### [WHAT TO WORK ON]
Your task is to retype each line of the data below exactly.

### [PROVIDED MATERIAL]

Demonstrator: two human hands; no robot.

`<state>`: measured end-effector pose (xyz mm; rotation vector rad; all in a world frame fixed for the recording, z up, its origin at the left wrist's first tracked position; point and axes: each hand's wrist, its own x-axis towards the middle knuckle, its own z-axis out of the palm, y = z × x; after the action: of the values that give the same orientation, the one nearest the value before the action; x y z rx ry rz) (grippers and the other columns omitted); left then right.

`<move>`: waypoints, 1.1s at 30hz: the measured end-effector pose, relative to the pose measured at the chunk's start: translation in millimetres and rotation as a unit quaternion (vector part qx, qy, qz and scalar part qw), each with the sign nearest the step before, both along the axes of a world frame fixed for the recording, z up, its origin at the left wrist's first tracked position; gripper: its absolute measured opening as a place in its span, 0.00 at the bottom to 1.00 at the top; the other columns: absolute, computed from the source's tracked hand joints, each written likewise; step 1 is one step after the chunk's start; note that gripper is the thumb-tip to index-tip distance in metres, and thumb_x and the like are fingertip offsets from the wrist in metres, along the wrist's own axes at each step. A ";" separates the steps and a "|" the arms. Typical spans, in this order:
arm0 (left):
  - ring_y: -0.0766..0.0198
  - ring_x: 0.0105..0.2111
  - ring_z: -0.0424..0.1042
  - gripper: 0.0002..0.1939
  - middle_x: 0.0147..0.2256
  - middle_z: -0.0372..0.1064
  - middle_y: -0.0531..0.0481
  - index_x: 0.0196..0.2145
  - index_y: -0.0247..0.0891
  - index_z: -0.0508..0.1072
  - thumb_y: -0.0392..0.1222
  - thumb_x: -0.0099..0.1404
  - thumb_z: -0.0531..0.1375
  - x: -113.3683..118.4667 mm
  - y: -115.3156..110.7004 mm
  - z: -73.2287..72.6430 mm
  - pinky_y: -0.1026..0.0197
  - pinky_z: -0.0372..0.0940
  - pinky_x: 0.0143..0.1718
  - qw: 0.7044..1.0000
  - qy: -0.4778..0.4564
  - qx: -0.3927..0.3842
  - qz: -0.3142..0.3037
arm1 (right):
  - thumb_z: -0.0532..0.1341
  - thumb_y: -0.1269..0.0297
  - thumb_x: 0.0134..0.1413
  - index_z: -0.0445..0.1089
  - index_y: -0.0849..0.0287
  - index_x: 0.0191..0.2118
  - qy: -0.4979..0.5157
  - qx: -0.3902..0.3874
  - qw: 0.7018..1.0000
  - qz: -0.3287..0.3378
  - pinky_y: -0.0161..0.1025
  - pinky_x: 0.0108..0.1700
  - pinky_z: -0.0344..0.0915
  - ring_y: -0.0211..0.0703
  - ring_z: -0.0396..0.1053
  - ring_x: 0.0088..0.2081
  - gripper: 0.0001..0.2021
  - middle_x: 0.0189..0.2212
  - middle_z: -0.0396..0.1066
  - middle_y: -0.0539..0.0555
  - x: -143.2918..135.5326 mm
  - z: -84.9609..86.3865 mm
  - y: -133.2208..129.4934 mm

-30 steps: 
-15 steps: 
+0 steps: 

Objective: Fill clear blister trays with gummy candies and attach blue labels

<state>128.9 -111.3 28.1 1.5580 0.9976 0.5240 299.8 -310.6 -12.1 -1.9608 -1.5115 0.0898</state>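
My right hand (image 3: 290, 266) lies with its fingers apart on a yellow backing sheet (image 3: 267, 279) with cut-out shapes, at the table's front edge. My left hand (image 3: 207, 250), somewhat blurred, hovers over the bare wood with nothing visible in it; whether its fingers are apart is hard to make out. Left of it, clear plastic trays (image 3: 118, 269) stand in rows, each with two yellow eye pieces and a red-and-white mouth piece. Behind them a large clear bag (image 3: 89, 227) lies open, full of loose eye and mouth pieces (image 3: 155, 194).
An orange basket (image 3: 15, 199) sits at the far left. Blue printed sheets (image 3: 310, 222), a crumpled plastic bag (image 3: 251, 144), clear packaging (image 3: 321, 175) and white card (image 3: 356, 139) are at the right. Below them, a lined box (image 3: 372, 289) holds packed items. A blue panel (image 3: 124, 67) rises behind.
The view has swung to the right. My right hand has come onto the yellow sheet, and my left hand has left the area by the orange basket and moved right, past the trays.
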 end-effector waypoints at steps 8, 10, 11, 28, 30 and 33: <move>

### [TASK SOLUTION]
Demonstrator: two human hands; no robot.

`<state>`: measured end-effector pose (xyz mm; rotation vector rad; all in a world frame fixed for the recording, z up, its origin at the left wrist's first tracked position; point and axes: each hand's wrist, its own x-axis towards the middle knuckle, its own z-axis out of the palm, y = z × x; after the action: of the values that give the same orientation, the one nearest the value before the action; x y z rx ry rz) (grippers and the other columns omitted); left then right.

`<move>`: waypoints, 1.1s at 30hz: the measured end-effector pose, relative to the pose measured at the chunk's start: translation in millimetres and rotation as a unit quaternion (vector part qx, qy, qz and scalar part qw), each with the sign nearest the step before, both along the axes of a world frame fixed for the recording, z up, its origin at the left wrist's first tracked position; gripper: its absolute measured opening as a place in its span, 0.00 at the bottom to 1.00 at the top; the other columns: absolute, computed from the source's tracked hand joints, each written likewise; step 1 is one step after the chunk's start; note that gripper is the thumb-tip to index-tip distance in metres, and thumb_x and the like are fingertip offsets from the wrist in metres, along the wrist's own axes at each step. A ";" separates the steps and a "|" the arms. Typical spans, in this order:
arm0 (left):
  - ring_y: -0.0766..0.0198
  - ring_x: 0.0105..0.2111
  - ring_z: -0.0424..0.1042
  - gripper: 0.0002..0.1939
  - middle_x: 0.0147..0.2256
  - middle_z: -0.0372..0.1064
  - middle_y: -0.0531..0.0481
  - index_x: 0.0196..0.2145
  - index_y: -0.0247..0.0891
  - index_z: -0.0508..0.1072
  - thumb_y: -0.0392..0.1222
  - thumb_x: -0.0099..0.1404
  - thumb_z: -0.0531..0.1375
  - x: -113.3683..118.4667 mm
  - y: -115.3156..110.7004 mm
  - z: -73.2287..72.6430 mm
  - pinky_y: -0.1026..0.0197
  - pinky_z: -0.0372..0.0940
  - pinky_x: 0.0143..0.1718
  - qw: 0.7044..1.0000
  - qy: -0.4778..0.4564
  - qx: -0.3927..0.3842
  - qz: -0.3142..0.3037
arm1 (right):
  - thumb_z: -0.0532..0.1341
  - thumb_y: -0.1269..0.0297
  - thumb_x: 0.0134..0.1413
  - index_z: -0.0445..0.1089
  - index_y: -0.0849..0.0287
  - index_x: 0.0191..0.2118
  - qy: -0.4979..0.5157
  - qx: -0.3902..0.3874
  - qw: 0.7018..1.0000
  - qz: -0.3287..0.3378
  - pinky_y: -0.0161..0.1025
  - pinky_x: 0.0108..0.1700
  - pinky_z: -0.0344..0.0915
  - ring_y: -0.0211..0.0703
  - ring_z: -0.0396..0.1053
  - ring_x: 0.0088..0.2081
  - gripper: 0.0001..0.2021
  - middle_x: 0.0189..0.2212
  - middle_z: -0.0396..0.1066
  - middle_y: -0.0539..0.0555
  - x: -143.2918..135.5326 mm
  - z: -84.9609..86.3865 mm
  - y: -133.2208..129.4934 mm

-30 steps: 
-15 steps: 
+0 steps: 

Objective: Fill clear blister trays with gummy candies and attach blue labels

<state>128.9 -111.3 28.1 1.5580 0.9976 0.5240 299.8 -310.6 -12.1 -1.9608 -1.5115 0.0898</state>
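My right hand (image 3: 290, 266) lies with its fingers apart on a yellow backing sheet (image 3: 267, 279) with cut-out shapes, at the table's front edge. My left hand (image 3: 207, 250), somewhat blurred, hovers over the bare wood with nothing visible in it; whether its fingers are apart is hard to make out. Left of it, clear plastic trays (image 3: 118, 269) stand in rows, each with two yellow eye pieces and a red-and-white mouth piece. Behind them a large clear bag (image 3: 89, 227) lies open, full of loose eye and mouth pieces (image 3: 155, 194).
An orange basket (image 3: 15, 199) sits at the far left. Blue printed sheets (image 3: 310, 222), a crumpled plastic bag (image 3: 251, 144), clear packaging (image 3: 321, 175) and white card (image 3: 356, 139) are at the right. Below them, a lined box (image 3: 372, 289) holds packed items. A blue panel (image 3: 124, 67) rises behind.
The view has swung to the right. My right hand has come onto the yellow sheet, and my left hand has left the area by the orange basket and moved right, past the trays.
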 end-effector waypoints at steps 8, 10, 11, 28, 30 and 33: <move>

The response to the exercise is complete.